Когда президентский секретарь доставил в гостиную поднос с угощением и удалился, премьер-министр Карно, удобно расположившись в кресле, заговорил:
— Итак, господа, дела обстоят следующим образом. Тщательно разобрав весь ход вашего тогдашнего разговора, мы установили, что адмирал Бриссо не выдал вам никаких других секретов, помимо того, что мы располагаем возможностью проникновения в другие галактики. Это тоже важная тайна, разглашение которой таит в себе определённую опасность. Меньше всего в данном случае нас беспокоит, что о ней проведают Иные. Эти сведения ничем им не помогут и лишь заставят их ещё больше бояться нас. А вот что действительно опасно, так это распространение подобной информации среди людей. Сейчас наша экономика работает на войну, главная наша цель — освобождение оставшихся под властью чужаков человеческих миров, и пока мы не можем позволить себе такие масштабные проекты, как освоение других галактик. А между тем значительная часть граждан освобождённых планет по-прежнему живёт в страхе перед чужаками и не чувствует себя в безопасности даже за надёжно заблокированными дром-зонами. Они привыкли не бороться с опасностью, а избегать её, убегать от неё. — Поль Карно сделал паузу и посмотрел на отца. — Лично вас это не касается, месье Матусевич, но многих бывших махаваршцев — да. Извините, если мои слова задели вас.

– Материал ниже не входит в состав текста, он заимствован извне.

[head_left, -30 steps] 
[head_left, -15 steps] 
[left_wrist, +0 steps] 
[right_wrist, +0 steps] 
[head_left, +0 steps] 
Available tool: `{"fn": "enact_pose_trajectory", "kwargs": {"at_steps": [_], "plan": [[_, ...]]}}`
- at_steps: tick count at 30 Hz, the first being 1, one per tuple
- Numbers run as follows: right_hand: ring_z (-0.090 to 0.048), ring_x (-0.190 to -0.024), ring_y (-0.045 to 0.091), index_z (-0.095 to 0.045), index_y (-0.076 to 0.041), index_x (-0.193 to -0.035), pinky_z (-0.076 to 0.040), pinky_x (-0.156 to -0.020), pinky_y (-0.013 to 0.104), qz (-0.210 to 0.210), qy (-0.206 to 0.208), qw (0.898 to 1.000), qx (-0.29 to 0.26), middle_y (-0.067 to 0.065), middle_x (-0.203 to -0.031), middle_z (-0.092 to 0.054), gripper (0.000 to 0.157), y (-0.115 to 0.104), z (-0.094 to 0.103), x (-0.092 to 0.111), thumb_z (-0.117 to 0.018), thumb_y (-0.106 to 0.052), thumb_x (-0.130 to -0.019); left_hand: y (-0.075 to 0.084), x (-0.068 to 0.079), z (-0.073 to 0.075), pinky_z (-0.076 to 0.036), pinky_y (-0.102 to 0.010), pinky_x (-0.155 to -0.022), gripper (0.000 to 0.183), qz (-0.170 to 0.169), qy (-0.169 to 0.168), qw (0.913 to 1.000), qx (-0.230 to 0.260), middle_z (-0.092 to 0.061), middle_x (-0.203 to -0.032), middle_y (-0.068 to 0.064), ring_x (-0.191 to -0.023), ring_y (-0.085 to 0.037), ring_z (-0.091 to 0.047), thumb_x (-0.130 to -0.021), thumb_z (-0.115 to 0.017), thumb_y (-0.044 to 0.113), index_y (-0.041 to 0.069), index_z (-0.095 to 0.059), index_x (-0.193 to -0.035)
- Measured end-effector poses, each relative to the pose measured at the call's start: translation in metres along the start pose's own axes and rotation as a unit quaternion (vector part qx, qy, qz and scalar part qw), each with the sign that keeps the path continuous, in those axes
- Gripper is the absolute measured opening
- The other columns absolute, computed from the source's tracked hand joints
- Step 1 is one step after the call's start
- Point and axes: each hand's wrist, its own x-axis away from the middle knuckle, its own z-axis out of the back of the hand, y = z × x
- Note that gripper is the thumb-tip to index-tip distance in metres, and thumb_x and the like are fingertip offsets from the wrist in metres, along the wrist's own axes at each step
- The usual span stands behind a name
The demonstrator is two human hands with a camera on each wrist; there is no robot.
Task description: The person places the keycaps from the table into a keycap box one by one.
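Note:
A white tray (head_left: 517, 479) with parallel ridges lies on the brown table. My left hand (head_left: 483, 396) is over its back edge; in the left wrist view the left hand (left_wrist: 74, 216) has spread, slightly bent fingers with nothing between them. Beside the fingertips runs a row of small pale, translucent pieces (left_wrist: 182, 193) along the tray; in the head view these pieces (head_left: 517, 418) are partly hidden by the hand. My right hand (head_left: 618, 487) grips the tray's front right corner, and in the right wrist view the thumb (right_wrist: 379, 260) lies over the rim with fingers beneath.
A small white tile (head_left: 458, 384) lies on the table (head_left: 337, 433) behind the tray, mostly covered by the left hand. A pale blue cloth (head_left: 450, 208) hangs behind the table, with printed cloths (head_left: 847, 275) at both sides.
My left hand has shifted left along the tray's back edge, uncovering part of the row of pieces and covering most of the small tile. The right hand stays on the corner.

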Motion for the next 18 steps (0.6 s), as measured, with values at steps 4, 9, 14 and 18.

— Всё в порядке, сэр, — невозмутимо ответил отец. — Если ваши слова и задели меня, то только потому, что это истинная правда. И, кажется, я понимаю, к чему вы клоните. Едва станет известно, что открыт путь в другие галактики, много людей захотят переселиться туда. Бросить всё нажитое, начать с чистого листа, терпеть тяготы и неустроенность жизни первопоселенцев — лишь бы оказаться подальше от чужаков.
— Совершенно верно, капитан, — кивнул премьер-министр. — А мы, как демократически избранные правительства, не сможем противиться воле значительной части наших сограждан. А если даже воспротивимся, то на следующих выборах к власти придут те, кто пообещает начать массовую колонизацию других галактик. В результате придётся существенно сократить военные расходы, и освобождение оставшихся одиннадцати планет, где томятся в неволе девять миллиардов наших собратьев, растянется на несколько десятилетий. Мы не можем, мы не вправе этого допустить.